Minggu, 10 April 2011

Campur Sari



Kesenian Jawa memang beragam, mulai dari tarian, karya sastra, seni peran, hingga musik dan nyanyiannya. Keindahan kesenian asli Jawa inilah yang terus dipertahankan oleh masyarakat Jawa hingga saat ini. Namun bukan berarti pula bahwa kita menutup mata terhadap perkembangan jaman yang terjadi, dengan tetap mempertahankan budaya kita.

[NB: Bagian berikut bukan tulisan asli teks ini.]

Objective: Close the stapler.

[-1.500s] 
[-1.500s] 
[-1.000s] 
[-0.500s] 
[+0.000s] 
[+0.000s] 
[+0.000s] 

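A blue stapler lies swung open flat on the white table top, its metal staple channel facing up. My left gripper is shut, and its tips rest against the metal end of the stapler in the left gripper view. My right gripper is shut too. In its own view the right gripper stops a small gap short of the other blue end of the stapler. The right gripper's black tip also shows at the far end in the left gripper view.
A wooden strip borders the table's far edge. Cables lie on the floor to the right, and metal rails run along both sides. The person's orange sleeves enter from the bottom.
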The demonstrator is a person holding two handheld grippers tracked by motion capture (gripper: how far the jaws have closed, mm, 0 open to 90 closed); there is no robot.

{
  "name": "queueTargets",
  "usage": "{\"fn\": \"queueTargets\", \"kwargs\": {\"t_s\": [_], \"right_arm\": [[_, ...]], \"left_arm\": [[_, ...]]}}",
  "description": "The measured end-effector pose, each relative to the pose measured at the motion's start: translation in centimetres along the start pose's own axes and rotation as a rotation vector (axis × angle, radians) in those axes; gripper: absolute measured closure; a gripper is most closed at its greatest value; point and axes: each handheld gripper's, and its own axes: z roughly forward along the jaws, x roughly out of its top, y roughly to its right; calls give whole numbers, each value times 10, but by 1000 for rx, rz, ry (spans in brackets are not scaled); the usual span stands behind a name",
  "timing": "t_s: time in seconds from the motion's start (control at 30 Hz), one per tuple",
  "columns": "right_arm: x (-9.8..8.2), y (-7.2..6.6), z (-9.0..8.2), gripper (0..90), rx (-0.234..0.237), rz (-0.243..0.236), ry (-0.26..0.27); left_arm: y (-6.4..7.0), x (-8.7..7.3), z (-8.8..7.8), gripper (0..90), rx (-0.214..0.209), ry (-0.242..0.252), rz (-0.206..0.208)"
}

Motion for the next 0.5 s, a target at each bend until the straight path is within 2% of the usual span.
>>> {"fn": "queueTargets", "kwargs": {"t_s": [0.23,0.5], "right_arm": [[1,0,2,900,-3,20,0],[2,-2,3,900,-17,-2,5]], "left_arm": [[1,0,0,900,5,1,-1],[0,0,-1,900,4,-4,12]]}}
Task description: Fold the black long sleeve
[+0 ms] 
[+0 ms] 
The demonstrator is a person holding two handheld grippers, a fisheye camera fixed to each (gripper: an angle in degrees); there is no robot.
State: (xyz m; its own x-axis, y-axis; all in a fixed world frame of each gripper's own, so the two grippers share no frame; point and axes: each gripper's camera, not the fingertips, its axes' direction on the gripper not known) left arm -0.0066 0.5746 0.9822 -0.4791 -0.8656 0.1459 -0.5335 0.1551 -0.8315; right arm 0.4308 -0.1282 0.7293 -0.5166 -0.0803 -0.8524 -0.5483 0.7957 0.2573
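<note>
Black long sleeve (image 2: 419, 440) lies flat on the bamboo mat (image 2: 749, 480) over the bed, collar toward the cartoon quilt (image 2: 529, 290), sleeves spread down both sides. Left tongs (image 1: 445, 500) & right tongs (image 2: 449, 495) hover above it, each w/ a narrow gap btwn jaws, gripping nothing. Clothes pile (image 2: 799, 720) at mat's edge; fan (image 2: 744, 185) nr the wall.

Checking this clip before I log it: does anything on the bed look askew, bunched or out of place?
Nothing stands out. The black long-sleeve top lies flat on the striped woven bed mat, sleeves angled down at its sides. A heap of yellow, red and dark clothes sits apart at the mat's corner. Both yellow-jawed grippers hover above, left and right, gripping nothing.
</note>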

Misalnya saja musik Campursari. Bukan orang Jawa namanya kalau kita tidak mengenal Campursari. Nama Campursari pertama kali diperkenalkan pada tahun 60-an, atas kerjasama RRI dan URIL (Urusan Moril) atau TJABAD (Tjabang Adjudan Djendral) KODIM IV Diponegoro. Mereka sering membawakan lagu-lagu langgam dengan iringan musik-musik keroncong yang semi modern, percampuran inilah yang kemudian dikenal dengan nama "Campusari". Namun sayang, kemudian musik Campursari ini menghilang karena tak mampu bersaing dengan aliran musik yang lain kala itu. Baru pada awal tahun 90-an, seorang seniman musik pop asal Gunung Kidul, yang mempunyai pengetahuan tentang musik karawitan, mencoba memasukkan musik elektrik ke dalam lagu-lagu ciptaannya yang menggunakan bahasa Jawa. Orang itu adalah Manthous, yang sampai sekarang masih sangat dikenal sebagai penyanyi dan pencipta lagu-lagu Campursari.

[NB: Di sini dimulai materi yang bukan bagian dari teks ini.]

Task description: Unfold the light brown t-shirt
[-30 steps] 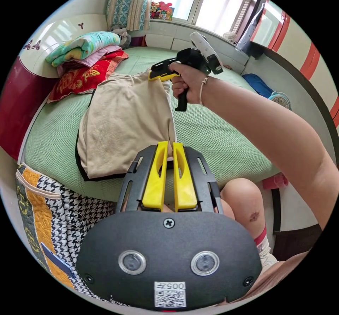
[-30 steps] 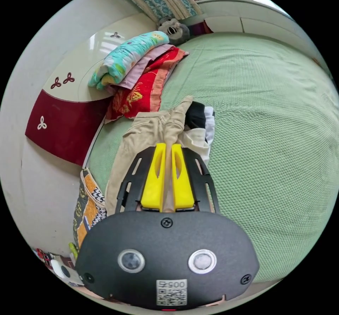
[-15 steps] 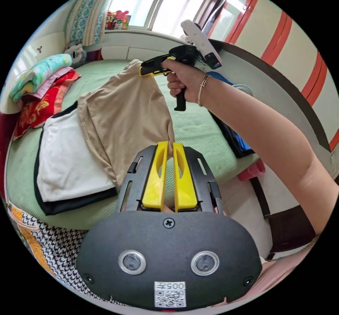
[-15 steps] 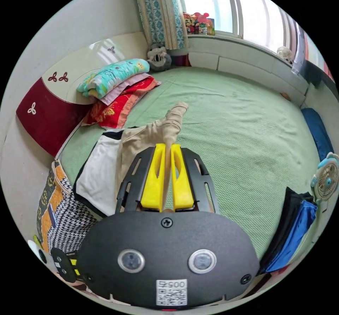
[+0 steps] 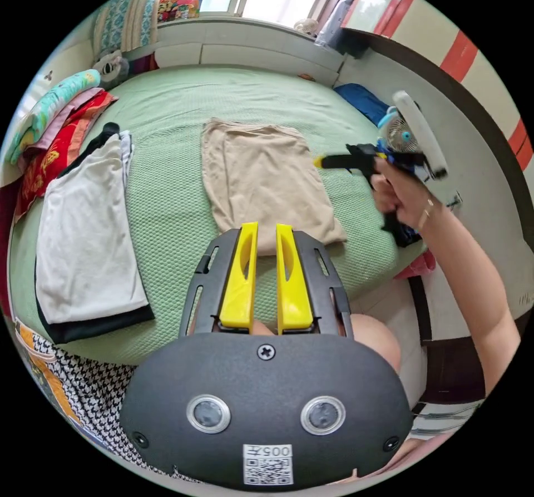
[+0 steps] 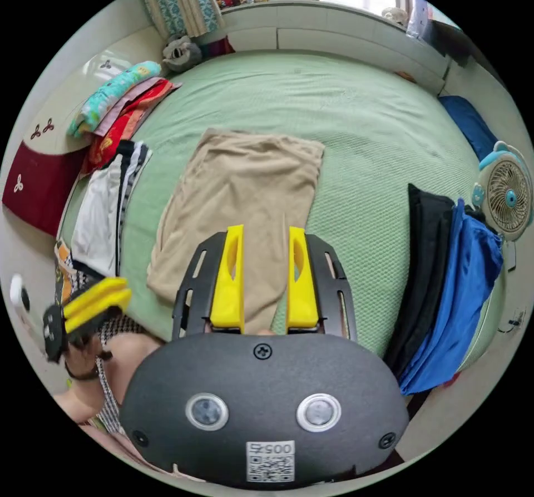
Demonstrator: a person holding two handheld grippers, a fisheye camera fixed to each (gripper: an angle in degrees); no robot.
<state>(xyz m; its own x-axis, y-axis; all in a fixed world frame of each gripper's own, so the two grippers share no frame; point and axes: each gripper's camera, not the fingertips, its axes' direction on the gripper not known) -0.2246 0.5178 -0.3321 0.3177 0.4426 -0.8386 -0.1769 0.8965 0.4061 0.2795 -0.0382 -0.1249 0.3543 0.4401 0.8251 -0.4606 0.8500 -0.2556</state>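
The light brown t-shirt [image 5: 261, 182] lies flat, still folded into a rectangle, on the green bed.

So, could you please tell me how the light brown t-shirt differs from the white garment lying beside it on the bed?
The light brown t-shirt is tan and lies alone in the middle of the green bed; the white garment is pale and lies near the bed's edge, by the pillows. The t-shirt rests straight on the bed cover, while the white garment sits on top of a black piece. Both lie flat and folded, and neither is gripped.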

Seiring dengan berkembangnya jaman, campursari semakin banyak menggunakan alat musik modern, seperti gitar, keyboard, dan bahkan drum. Tapi justru hal inilah yang kemudian menjadi daya tarik tersendiri bagi kawula muda untuk mengenal dan mencintai musik Jawa. Karena mereka tak lagi melihatnya sebagai musik yang kolot, tapi menjadi musik yang terus mengikuti perkembangan jaman tanpa meninggalkan keaslian budayanya.
Setelah melihat semuanya ini, masihkah kita tetap menganggap bahwa kebudayaan kita kolot dan tidak akan bisa berjalan beriringan dengan jaman yang modern ini?